On my first trip to Copenhagen, I was naturally eating and drinking everything in sight. The Scandinavian city has risen the global ranks to become one of the best food destinations in the world, and it didn’t disappoint. Overall, the food was outstanding and the Danes sure know how to drink — as in, stumbling home at 7 a.m. on the weekends. In my whirlwind three days, these were my five most memorable bites.
Late summer greens and black garlic leather and chocolate petit fours at noma: There were so many memorable moments over the 20-course, three-and-a-half-hour meal at noma, I couldn’t choose just one. One of the first courses was a selection of late summer greens — some charred, others raw — served atop a sweet and nutty scallop “fudge” (pictured below).

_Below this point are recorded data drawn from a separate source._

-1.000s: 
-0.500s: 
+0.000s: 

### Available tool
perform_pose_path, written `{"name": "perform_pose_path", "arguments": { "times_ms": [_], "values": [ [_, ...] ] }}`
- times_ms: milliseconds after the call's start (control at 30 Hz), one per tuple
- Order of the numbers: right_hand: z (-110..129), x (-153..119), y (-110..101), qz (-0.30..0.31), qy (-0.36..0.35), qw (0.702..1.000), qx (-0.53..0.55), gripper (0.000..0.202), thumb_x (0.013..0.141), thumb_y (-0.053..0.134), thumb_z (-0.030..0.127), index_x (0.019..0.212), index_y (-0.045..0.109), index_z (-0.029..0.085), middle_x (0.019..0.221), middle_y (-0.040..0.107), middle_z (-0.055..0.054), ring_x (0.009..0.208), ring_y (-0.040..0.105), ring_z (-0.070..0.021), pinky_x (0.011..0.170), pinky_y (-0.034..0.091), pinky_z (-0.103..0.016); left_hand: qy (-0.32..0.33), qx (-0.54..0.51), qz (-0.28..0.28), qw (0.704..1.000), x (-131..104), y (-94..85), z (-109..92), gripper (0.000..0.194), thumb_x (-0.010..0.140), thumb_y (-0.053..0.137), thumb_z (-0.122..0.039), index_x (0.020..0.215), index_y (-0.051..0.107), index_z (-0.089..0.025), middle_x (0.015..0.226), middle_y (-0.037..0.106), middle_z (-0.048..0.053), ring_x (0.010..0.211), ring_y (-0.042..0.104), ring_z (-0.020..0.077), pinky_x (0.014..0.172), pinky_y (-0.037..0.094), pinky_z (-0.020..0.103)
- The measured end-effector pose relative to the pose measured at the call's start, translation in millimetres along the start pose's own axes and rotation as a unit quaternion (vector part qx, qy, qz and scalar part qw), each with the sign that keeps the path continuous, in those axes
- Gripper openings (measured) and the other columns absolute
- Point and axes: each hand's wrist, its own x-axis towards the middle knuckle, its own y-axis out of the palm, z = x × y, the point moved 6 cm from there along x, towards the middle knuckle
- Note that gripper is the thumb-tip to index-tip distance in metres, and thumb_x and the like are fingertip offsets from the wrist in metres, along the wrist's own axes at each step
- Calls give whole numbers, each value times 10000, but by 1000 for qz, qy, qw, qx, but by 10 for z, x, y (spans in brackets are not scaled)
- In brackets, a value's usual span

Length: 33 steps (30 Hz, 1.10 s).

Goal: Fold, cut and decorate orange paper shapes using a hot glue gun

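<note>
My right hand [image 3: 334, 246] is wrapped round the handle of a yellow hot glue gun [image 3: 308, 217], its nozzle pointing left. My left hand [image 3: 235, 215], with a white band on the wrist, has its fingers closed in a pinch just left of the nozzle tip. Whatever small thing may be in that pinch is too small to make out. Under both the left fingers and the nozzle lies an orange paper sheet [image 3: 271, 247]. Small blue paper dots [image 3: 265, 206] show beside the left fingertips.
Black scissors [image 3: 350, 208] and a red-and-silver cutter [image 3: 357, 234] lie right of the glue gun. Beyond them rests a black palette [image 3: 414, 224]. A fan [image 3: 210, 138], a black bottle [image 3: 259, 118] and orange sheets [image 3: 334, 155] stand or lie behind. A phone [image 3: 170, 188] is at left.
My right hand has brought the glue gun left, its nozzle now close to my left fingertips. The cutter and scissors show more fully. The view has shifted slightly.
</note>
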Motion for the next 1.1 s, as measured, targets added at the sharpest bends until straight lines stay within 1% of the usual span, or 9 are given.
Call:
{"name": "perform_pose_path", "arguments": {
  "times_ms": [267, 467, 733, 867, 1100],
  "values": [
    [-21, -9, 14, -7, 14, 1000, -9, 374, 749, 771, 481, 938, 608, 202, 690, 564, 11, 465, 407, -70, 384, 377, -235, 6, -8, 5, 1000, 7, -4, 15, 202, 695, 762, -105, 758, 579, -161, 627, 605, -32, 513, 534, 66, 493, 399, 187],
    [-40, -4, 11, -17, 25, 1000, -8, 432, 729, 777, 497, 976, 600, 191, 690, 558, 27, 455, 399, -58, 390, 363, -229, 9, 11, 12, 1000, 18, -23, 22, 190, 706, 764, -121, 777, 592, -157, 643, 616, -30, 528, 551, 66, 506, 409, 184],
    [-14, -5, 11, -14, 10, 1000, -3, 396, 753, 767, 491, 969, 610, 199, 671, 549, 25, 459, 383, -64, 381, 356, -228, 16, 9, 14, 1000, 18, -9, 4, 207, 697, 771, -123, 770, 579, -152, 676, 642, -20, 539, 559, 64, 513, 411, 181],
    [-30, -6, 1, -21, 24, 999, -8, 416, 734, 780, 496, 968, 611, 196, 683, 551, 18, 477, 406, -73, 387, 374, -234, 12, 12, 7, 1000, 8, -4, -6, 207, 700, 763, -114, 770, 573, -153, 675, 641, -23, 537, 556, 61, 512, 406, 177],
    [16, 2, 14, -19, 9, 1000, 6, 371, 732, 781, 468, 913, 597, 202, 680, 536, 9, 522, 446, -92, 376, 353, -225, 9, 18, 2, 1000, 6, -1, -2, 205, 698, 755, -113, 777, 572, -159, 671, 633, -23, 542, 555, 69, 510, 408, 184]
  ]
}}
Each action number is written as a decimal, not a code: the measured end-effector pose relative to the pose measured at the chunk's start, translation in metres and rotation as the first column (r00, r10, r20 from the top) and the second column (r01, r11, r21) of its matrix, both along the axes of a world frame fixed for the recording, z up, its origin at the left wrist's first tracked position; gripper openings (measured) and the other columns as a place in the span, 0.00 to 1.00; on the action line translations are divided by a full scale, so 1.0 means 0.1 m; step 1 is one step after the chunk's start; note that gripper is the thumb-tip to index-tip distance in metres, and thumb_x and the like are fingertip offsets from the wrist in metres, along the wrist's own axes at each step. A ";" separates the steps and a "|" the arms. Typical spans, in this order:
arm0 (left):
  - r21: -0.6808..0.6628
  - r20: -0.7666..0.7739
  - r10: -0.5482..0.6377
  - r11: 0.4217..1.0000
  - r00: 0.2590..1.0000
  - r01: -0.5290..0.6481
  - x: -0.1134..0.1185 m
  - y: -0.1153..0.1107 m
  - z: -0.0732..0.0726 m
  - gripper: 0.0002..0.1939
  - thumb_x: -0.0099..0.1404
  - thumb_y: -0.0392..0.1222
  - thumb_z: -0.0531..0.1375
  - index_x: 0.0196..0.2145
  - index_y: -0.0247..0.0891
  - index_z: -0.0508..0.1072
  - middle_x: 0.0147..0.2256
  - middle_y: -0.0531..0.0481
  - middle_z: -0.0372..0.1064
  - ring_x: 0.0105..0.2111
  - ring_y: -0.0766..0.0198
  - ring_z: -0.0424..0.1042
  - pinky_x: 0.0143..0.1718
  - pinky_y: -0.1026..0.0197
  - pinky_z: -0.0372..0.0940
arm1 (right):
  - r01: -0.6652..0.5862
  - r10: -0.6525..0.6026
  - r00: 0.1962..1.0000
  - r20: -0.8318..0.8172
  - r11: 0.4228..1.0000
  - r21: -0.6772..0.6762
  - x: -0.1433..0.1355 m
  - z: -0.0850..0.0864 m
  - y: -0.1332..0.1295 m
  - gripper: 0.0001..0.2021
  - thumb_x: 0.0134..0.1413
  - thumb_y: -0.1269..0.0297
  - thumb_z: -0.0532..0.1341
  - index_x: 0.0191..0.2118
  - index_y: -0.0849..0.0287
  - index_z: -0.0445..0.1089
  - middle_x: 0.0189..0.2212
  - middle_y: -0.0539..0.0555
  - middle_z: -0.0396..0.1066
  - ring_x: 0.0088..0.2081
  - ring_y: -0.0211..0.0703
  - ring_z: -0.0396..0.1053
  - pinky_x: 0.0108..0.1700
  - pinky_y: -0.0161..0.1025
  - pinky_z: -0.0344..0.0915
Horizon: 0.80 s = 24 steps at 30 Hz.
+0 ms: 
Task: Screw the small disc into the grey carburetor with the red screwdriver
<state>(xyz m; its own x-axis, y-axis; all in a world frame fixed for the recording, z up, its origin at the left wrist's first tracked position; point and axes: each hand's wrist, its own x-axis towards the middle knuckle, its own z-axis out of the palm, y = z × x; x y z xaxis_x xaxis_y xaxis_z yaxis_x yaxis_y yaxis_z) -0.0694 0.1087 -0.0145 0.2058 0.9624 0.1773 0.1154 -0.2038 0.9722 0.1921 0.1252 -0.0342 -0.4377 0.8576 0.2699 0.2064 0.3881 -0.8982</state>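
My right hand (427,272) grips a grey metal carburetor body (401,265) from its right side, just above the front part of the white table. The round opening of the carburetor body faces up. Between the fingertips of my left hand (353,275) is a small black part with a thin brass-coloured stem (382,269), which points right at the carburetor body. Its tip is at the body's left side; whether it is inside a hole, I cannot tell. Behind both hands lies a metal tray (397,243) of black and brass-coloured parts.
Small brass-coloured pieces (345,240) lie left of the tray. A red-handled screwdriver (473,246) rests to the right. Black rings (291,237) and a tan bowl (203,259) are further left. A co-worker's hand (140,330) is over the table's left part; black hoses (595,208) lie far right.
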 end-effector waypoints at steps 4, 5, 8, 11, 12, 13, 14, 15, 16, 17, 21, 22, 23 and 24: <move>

We were encouraged to use our fingers with this plate, dragging each leaf through the sticky scallop paste. A fermented black garlic leather is a savory, grown-up version of a Fruit Roll-Up (pictured below), a fun finger food after a whole wild duck main course. The chocolate petit fours were incredibly labor-intensive, featuring a Oialla chocolate-covered fried reindeer moss, lemon verbena leaves, and fermented mushrooms (pictured above) The last bite was a toasty barley double-cream liquid enrobed in chocolate. I didn’t realize just how much effort goes into each of these last few bites until I poked my head in the kitchen and saw a chef airbrushing the fried moss with chocolate.
Cheese course at Relæ: Chef Christian Puglisi worked at noma before opening his own restaurant and some of that New Nordic food philosophy is apparent in his cooking — but with a splash of his Italian heritage. This is far from your standard cheese plate. Instead, you get what looks like a cheese doughnut but is in reality an oversized gougère made with Kornly, an aged cheese stored in rye kernels. A slice of melted Danish red cheese, grated Norwegian goat’s milk brown cheese, and shaved black trumpet mushrooms finish off this savory answer to the doughnut. The umami flavors really brought out the fruity cherry notes in the Spanish syrah pairing.
Smørrebrød at Øl & Brød: These traditional Danish open-faced sandwiches are works of art at this cozy new restaurant in the Red Light District. The base is always a slice of dark, seeded rye bread, and toppings range from smoked fish or eggs to cheese and cold cuts. Here, smoked halibut was paired with confit and crisp potatoes, herbed cream cheese, and pickled mushrooms. Another favorite?Hard-boiled eggs topped with a leek hollandaise, trout roe, and fried onions (pictured below). Savory and fresh but hearty, these are a great hangover cure.
Carrots at Stedans: Dining at a communal table in a greenhouse on Scandinavia’s first rooftop garden is pretty special. Husband-and-wife team Mette and Flemming love vegetables, and their aim is to keep things simple, as one would cook at home. The six-course, family-style meal started off with a pile of carrots covered in brown-butter hollandaise and dotted with bright sour pops of sea buckthorn berries and a sprinkling of crunchy buckwheat. The simplicity of the food set such a homey atmosphere that our table of 27 all became friends, fighting over the wine and toasting each course. We ended the evening sipping coffee out of Le Creuset ramekins, paired with single-origin dark chocolate.
Et Glas Mælk at Lidkoeb: This drink fell under the Nordic cocktail section of the menu, and claims to capture Denmark’s agricultural legacy in a glass. The milky concoction of rye-infused Klodsede Bjørn vodka, hay syrup, crème fraîche, milk, and lingonberries was surprisingly subtle and refreshing — not at all like the eggnog-y drink I expected. Naturally, they’re using organic local milk and you can taste the difference.